▶ _Task to complete_: Which lines below contain "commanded"? Copy every one of them.

▶ _Task material_:
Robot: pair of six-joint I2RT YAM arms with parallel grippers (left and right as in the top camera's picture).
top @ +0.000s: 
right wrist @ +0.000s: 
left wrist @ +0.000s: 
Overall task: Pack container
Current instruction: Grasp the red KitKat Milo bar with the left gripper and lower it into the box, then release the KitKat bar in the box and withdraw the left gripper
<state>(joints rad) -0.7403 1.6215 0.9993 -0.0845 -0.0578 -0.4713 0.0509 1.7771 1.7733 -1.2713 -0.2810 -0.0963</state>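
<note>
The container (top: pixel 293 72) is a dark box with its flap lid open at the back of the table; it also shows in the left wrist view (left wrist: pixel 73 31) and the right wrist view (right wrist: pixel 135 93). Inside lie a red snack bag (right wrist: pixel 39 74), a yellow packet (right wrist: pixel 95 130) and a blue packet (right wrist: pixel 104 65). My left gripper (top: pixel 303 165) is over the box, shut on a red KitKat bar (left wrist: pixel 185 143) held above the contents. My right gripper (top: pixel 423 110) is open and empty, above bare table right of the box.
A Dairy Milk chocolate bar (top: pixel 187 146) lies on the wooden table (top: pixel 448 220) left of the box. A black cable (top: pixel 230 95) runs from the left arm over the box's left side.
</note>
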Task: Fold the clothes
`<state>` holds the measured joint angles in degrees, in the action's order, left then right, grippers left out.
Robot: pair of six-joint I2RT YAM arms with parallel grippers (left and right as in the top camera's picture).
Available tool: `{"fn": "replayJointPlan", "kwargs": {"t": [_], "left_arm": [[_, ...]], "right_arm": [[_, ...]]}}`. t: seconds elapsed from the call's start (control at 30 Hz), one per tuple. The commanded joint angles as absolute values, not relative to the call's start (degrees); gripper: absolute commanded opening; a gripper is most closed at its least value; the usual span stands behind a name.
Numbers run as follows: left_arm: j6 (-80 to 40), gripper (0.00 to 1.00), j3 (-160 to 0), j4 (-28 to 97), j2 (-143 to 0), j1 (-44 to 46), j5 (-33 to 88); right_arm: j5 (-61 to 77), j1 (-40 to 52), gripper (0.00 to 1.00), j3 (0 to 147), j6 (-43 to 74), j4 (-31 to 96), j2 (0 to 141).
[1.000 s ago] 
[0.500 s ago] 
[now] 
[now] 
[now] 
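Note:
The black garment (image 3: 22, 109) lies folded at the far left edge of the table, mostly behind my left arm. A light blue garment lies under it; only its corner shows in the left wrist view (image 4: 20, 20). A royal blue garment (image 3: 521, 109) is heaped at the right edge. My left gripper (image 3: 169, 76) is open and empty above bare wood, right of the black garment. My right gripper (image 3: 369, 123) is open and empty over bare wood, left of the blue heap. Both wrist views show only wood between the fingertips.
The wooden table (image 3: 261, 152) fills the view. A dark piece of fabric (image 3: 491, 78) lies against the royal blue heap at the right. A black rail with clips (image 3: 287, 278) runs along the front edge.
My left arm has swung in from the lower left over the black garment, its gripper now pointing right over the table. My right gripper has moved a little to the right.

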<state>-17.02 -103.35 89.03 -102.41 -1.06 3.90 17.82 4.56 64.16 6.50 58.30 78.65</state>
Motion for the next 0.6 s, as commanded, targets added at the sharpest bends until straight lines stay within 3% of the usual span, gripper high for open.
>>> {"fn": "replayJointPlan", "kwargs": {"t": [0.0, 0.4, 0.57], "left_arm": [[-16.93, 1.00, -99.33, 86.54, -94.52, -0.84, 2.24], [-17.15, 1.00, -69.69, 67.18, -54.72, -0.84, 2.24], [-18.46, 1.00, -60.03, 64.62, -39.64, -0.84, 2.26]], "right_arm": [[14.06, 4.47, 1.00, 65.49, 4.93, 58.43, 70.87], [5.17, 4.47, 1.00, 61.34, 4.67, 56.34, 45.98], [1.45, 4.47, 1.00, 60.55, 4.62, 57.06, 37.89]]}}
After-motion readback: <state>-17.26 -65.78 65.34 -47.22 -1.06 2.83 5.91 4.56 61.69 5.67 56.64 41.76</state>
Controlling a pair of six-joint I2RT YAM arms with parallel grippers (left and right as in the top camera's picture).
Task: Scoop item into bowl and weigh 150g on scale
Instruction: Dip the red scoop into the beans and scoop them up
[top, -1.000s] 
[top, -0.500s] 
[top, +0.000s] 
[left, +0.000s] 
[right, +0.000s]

▶ _Response box_:
Available tool: `{"fn": "replayJointPlan", "kwargs": {"t": [_], "left_arm": [[_, ...]], "right_arm": [[_, ...]]}}`. t: seconds elapsed from the call's start (control at 30 Hz), one per tuple. The commanded joint angles as absolute values, not relative to the call's start (degrees); gripper: absolute commanded opening; a gripper is most closed at its least value; the usual span stands behind a name.
Motion for the next 0.6 s, as commanded, targets added at the sharpest bends until straight lines stay within 3% of the usual span, gripper high for open.

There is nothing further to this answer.